Cutting right to the chase, take a moment to reflect on the following: How much of the excessive kind of stress that may be present in your life is a product of being unable to say ‘no’. Be brutally honest with yourself. Highlight recent examples, or examples from the story of your life so far.
Consider workplace scenarios. There are situations where downsizing lands extra workloads on those who stay on, where suddenly one is tasked to take on extra responsibilities, on top of what is already much to handle. And let us not forget the deadlines syndrome. Life presents us with moments where we find ourselves tasked, directly or by implication, to do the unreasonable, resulting in all manner of physical, mental, and emotional overloads, disrupting the working balances of the sympathetic and para-sympathetic systems, leading to the over-production of stress-response hormones, mental fatigue, and energetic depletion.

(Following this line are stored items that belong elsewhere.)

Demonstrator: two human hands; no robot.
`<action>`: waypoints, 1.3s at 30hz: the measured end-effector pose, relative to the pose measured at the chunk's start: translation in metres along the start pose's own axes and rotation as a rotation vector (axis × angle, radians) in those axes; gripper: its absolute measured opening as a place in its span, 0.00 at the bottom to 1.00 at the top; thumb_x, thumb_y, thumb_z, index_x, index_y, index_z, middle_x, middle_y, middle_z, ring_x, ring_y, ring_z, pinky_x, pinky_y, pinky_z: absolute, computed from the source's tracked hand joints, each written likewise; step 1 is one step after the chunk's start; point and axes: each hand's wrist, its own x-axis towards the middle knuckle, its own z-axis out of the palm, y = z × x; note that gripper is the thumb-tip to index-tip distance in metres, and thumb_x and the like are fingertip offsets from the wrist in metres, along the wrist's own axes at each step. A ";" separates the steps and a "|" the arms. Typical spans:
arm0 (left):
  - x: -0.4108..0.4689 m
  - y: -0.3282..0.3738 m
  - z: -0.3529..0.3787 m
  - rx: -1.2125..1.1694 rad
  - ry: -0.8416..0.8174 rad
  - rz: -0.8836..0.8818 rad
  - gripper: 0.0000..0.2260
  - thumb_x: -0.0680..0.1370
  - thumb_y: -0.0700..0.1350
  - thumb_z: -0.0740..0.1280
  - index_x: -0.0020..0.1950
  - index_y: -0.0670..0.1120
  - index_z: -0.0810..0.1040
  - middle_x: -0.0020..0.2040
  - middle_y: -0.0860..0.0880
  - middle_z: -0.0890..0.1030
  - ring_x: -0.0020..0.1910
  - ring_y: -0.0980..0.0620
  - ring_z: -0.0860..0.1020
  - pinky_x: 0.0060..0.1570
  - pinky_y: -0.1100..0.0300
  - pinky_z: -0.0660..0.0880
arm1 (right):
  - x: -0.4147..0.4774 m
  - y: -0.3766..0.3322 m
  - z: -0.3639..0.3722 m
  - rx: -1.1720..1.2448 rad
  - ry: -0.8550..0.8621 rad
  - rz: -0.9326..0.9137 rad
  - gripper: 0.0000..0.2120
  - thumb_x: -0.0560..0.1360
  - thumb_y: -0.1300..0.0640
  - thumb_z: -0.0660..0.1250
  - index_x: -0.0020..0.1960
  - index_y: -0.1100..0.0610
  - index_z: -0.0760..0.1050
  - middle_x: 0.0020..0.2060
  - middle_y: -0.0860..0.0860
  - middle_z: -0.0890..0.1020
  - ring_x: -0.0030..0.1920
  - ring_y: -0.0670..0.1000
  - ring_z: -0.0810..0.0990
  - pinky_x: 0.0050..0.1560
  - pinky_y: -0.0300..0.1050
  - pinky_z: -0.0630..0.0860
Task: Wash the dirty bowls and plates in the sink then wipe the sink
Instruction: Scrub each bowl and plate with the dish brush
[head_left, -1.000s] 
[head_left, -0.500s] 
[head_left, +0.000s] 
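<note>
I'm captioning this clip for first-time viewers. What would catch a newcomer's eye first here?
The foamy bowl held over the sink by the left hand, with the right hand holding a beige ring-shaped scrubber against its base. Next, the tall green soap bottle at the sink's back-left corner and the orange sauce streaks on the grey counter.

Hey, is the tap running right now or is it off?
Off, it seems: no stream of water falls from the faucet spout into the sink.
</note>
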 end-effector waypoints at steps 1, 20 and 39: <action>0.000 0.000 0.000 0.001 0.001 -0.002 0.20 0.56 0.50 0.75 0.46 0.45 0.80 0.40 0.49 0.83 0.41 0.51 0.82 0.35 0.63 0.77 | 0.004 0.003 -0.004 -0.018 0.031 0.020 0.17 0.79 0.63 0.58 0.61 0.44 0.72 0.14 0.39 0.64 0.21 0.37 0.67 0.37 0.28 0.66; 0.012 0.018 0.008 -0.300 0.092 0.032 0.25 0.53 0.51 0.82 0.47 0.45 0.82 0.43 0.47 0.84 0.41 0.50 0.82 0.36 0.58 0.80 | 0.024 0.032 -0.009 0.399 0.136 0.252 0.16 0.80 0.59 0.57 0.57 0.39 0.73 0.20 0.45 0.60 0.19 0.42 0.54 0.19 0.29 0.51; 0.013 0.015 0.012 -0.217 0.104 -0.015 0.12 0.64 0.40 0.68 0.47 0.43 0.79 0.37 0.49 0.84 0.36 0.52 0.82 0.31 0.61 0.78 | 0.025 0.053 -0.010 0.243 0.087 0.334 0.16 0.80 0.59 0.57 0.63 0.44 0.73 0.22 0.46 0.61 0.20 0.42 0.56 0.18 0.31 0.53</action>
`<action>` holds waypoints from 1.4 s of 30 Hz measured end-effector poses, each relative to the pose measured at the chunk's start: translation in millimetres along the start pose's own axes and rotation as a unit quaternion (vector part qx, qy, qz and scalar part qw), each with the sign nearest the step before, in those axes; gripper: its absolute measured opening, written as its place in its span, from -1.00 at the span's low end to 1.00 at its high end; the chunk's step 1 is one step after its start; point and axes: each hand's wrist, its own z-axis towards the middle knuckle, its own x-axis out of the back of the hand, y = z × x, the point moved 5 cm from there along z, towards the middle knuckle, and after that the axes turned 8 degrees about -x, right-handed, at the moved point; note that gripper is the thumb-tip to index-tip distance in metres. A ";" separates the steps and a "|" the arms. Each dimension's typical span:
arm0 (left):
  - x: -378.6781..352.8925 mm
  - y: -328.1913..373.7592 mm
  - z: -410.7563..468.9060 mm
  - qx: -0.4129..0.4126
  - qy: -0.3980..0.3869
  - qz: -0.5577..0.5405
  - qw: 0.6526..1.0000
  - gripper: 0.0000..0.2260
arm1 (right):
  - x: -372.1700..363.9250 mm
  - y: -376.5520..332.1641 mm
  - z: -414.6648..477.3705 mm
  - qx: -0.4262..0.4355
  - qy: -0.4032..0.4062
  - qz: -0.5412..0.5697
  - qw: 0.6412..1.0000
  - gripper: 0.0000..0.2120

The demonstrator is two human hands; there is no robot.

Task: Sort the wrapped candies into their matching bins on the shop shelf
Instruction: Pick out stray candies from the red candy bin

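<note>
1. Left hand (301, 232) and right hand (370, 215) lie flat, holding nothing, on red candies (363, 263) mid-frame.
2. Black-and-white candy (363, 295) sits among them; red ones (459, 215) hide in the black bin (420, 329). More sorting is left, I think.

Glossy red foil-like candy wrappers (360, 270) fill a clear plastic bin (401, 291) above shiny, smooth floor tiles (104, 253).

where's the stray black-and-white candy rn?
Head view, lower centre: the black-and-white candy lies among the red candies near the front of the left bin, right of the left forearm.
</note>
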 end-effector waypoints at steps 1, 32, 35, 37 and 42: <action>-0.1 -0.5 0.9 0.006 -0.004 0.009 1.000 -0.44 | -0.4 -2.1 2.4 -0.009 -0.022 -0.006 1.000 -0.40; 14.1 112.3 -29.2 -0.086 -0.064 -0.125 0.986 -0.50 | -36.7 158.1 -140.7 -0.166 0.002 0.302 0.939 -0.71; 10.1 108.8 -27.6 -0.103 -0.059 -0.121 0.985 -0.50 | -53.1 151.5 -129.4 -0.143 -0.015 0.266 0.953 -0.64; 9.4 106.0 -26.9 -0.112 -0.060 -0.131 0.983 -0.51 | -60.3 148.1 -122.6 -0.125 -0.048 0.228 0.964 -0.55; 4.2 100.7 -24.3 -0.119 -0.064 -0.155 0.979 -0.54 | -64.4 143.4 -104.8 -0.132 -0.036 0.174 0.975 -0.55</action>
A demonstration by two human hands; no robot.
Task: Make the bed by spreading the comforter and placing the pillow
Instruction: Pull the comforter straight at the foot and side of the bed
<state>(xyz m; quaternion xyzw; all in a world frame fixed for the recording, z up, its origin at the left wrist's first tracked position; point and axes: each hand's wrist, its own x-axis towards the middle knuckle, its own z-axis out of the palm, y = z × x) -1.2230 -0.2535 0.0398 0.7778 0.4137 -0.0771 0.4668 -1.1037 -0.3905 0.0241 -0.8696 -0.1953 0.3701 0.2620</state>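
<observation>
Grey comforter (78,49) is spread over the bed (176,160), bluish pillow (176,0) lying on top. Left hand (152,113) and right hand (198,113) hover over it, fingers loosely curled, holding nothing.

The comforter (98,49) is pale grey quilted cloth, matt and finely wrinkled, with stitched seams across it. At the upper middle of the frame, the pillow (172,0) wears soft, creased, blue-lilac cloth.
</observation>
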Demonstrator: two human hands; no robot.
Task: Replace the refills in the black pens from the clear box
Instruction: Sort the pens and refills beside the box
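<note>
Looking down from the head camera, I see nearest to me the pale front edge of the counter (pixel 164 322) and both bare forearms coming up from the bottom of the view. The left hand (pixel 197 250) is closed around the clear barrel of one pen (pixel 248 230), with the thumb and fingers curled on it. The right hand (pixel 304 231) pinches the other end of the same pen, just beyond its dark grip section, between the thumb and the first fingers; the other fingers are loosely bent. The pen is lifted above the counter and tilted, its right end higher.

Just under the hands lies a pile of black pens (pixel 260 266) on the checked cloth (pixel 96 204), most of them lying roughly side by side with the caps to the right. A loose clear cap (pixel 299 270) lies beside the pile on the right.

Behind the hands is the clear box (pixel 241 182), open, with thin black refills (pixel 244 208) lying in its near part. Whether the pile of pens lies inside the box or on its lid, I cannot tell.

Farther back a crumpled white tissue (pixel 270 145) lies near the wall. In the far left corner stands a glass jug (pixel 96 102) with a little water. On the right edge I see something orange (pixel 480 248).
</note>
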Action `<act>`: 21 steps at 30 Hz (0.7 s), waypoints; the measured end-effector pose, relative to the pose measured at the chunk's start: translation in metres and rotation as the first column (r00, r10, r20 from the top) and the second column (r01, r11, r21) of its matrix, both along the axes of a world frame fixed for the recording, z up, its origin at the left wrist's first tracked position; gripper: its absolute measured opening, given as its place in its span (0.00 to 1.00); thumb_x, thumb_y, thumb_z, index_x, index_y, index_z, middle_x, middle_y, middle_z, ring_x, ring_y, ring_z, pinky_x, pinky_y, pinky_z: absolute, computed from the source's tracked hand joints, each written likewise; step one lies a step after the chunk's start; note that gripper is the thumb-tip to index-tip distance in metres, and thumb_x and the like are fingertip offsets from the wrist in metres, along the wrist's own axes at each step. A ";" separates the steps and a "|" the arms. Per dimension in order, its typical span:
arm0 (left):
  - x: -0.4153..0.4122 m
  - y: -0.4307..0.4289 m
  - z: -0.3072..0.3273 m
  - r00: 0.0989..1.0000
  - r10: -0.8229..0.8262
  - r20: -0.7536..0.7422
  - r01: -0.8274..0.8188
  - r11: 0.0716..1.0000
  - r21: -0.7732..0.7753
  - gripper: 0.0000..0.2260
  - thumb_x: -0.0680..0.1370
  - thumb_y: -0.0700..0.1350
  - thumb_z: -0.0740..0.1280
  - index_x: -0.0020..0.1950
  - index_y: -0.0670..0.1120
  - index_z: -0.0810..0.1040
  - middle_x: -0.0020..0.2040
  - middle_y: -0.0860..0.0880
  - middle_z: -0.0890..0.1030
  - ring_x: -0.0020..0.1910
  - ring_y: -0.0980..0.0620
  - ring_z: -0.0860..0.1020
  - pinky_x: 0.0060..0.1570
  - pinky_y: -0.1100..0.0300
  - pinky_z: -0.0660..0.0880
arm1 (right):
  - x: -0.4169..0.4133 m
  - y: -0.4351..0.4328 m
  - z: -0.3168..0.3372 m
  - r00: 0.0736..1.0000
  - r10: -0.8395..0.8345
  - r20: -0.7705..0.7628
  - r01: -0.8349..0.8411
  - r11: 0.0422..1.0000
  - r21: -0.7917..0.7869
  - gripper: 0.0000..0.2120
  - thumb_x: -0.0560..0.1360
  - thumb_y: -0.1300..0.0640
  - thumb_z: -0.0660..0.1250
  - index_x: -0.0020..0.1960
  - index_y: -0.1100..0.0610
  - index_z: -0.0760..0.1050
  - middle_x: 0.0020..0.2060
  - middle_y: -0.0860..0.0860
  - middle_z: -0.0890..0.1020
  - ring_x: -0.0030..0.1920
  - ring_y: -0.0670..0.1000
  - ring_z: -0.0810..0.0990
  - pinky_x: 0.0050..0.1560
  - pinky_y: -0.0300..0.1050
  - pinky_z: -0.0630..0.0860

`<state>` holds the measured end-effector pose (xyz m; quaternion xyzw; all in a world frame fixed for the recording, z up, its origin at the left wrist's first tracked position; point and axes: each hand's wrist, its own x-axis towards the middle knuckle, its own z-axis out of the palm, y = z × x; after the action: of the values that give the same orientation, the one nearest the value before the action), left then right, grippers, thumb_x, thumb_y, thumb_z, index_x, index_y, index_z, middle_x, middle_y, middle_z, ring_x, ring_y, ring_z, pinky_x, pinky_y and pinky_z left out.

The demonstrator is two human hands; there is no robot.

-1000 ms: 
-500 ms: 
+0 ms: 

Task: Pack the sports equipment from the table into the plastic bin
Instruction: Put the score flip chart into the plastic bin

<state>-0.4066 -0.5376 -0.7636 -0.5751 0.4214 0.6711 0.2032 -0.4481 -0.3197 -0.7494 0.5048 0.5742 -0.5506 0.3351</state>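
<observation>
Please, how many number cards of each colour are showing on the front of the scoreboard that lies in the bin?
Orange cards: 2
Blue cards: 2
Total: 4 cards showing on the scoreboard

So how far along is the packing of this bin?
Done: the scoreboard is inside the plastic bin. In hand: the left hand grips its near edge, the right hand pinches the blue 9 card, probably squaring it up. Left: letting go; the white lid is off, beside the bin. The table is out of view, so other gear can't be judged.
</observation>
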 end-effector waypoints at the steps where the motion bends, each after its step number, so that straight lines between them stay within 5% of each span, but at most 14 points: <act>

And where being able to say ‘no’ – to slam the system overload breaks – can make all the difference. Because when we say ‘no’, the other side of it is empowering a ‘yes’ about what you do want and need to do and stand for. So, saying ‘no’ to secure an intact space for what you can and want to do and deliver, in a multitude of contexts.
So why do so many of us find it so hard to say ‘no’?
Vital Awareness
When we say ‘yes’ or ‘no’, we are primarily talking to ourselves, and through that, to others. And when we address ourselves, what are we meeting? What do you meet in you when confronted with the kind of demand that requires a ‘yes’ or ‘no’ response?
Enter gain and loss, which is deeply printed into the human brain. The calculation of gain, the fear of loss. To what degree does the fear of loss decide whether you say ‘yes’ or ‘no’? How strong, how deep, is this influence present in you? To what degree is it of the irrational kind? Shying away from saying ‘no’ – or saying the kind of ‘yes’ that you really do not want to say but witness yourself saying nevertheless – because of the fear of some kind of punishment or judgement?
Inter-personal respect
Developing the inner skills of fashioning and reasoning what one says ‘yes’ to and what one says ‘no’ to, reflect the taskmasters back into themselves and their misplaced reasoning, prompting them to respect those that stand their ground. Communicate a well-reasoned ‘no’, to engender respect while contributing to an enhanced self-confidence and inter-personal communication.
The task is to create clear boundaries for what you say ‘no’ to, and what you say ‘yes’ to, in many contexts, while exercising fearless communication skills. In doing so, your self-respect, personal impact and effectiveness will keep growing, resulting in surprising outcomes.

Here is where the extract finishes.